#### What is required:
From the entries below, copy exactly the lines from the one that contains "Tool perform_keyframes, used" through the one that contains "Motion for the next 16", both included, and only those.

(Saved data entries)
= Beginning of Section =

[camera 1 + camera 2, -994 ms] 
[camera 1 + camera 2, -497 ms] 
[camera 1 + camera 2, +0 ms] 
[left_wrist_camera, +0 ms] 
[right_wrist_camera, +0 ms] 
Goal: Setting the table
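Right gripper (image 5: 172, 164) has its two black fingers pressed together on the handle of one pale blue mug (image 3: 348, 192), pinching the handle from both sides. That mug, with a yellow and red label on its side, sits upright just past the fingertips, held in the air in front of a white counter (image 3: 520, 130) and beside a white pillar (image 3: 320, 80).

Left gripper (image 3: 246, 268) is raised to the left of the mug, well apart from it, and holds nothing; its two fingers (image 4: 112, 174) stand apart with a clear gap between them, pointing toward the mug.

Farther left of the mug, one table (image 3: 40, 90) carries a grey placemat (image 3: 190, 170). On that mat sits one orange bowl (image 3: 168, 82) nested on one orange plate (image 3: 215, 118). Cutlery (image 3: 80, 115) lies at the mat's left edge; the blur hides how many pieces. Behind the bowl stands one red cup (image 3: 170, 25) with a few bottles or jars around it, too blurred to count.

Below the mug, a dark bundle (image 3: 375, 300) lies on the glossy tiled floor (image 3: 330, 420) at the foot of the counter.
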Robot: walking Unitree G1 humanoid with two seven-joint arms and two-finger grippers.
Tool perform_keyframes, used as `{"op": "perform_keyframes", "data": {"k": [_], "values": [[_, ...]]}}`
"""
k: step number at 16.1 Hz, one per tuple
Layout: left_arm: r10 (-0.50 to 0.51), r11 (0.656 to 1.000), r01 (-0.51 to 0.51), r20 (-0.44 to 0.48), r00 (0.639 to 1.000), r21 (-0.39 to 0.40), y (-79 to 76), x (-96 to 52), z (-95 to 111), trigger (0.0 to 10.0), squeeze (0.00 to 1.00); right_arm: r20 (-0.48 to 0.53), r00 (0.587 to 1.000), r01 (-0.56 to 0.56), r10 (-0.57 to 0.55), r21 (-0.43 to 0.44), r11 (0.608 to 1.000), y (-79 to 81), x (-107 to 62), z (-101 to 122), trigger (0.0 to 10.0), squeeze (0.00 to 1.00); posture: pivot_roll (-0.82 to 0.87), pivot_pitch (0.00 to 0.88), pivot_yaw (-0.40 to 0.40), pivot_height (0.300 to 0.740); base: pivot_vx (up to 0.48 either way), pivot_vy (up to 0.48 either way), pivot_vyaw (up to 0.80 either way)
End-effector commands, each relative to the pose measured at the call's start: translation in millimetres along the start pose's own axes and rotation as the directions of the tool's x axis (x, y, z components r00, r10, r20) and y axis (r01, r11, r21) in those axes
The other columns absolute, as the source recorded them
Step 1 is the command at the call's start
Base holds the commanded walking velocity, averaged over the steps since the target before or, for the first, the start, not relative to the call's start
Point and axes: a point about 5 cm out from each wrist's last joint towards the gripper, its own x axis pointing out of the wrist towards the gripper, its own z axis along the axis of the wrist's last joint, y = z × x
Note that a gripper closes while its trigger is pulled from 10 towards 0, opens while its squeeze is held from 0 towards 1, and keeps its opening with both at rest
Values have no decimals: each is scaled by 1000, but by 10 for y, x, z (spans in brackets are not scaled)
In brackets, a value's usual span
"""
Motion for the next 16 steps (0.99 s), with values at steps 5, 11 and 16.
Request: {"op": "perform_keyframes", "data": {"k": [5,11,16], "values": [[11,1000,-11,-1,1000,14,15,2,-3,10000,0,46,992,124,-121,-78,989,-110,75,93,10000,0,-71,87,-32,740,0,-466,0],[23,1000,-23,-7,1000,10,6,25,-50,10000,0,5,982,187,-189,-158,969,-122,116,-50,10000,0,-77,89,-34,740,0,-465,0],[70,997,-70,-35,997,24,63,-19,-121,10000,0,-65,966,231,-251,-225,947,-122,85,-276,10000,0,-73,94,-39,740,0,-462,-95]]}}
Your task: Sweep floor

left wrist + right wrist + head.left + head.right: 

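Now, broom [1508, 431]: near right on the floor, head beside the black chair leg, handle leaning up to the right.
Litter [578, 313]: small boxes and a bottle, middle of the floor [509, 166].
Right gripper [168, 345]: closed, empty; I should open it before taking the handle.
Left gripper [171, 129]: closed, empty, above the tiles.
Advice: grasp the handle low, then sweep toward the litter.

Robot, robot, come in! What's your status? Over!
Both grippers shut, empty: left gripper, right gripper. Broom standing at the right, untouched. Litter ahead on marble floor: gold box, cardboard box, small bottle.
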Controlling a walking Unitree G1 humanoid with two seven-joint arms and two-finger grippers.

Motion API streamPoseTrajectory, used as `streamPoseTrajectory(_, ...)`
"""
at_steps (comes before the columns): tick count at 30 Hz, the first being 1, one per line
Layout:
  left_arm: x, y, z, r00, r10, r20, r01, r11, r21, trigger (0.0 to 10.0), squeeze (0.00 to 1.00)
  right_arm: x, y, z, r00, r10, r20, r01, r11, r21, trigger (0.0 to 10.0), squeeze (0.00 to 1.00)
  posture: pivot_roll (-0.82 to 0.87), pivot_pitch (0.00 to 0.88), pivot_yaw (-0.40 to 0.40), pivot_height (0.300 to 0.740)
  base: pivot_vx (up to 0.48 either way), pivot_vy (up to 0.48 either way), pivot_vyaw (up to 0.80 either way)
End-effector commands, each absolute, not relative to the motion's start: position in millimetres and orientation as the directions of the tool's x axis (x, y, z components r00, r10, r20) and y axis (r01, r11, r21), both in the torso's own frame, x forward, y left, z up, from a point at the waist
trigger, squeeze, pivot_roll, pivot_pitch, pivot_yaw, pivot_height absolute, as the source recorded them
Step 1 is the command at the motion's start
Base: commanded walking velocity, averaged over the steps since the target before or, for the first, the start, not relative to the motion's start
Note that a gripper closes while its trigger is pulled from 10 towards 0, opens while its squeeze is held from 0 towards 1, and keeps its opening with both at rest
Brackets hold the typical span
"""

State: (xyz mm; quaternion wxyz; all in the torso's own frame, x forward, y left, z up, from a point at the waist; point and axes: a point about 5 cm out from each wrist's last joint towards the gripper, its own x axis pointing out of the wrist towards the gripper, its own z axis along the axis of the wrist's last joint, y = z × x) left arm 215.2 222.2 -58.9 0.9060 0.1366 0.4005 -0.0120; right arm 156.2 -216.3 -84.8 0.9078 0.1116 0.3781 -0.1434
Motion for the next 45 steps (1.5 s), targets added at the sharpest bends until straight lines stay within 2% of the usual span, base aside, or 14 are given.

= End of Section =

#### Worked solution:
Tool perform_keyframes, used as `{"op": "perform_keyframes", "data": {"k": [_], "values": [[_, ...]]}}`
"""
k: step number at 16.1 Hz, one per tuple
Layout: left_arm: r10 (-0.50 to 0.51), r11 (0.656 to 1.000), r01 (-0.51 to 0.51), r20 (-0.44 to 0.48), r00 (0.639 to 1.000), r21 (-0.39 to 0.40), y (-79 to 76), x (-96 to 52), z (-95 to 111), trigger (0.0 to 10.0), squeeze (0.00 to 1.00); right_arm: r20 (-0.48 to 0.53), r00 (0.587 to 1.000), r01 (-0.56 to 0.56), r10 (-0.57 to 0.55), r21 (-0.43 to 0.44), r11 (0.608 to 1.000), y (-79 to 81), x (-107 to 62), z (-101 to 122), trigger (0.0 to 10.0), squeeze (0.00 to 1.00); posture: pivot_roll (-0.82 to 0.87), pivot_pitch (0.00 to 0.88), pivot_yaw (-0.40 to 0.40), pivot_height (0.300 to 0.740); base: pivot_vx (up to 0.48 either way), pivot_vy (up to 0.48 either way), pivot_vyaw (up to 0.80 either way)
End-effector commands, each relative to the pose measured at the call's start: translation in millimetres along the start pose's own axes and rotation as the directions of the tool's x axis (x, y, z components r00, r10, r20) and y axis (r01, r11, r21) in those axes
The other columns absolute, as the source recorded them
Step 1 is the command at the call's start
Base holds the commanded walking velocity, averaged over the steps since the target before or, for the first, the start, not relative to the call's start
Point and axes: a point about 5 cm out from each wrist's last joint towards the gripper, its own x axis pointing out of the wrist towards the gripper, its own z axis along the axis of the wrist's last joint, y = z × x
Note that a gripper closes while its trigger is pulled from 10 towards 0, opens while its squeeze is held from 0 towards 1, and keeps its opening with both at rest
Values have no decimals: each is scaled by 1000, but by 10 for y, x, z (spans in brackets are not scaled)
In brackets, a value's usual span
"""
Motion for the next 16 steps (0.99 s), with values at steps 5, 11 and 16.

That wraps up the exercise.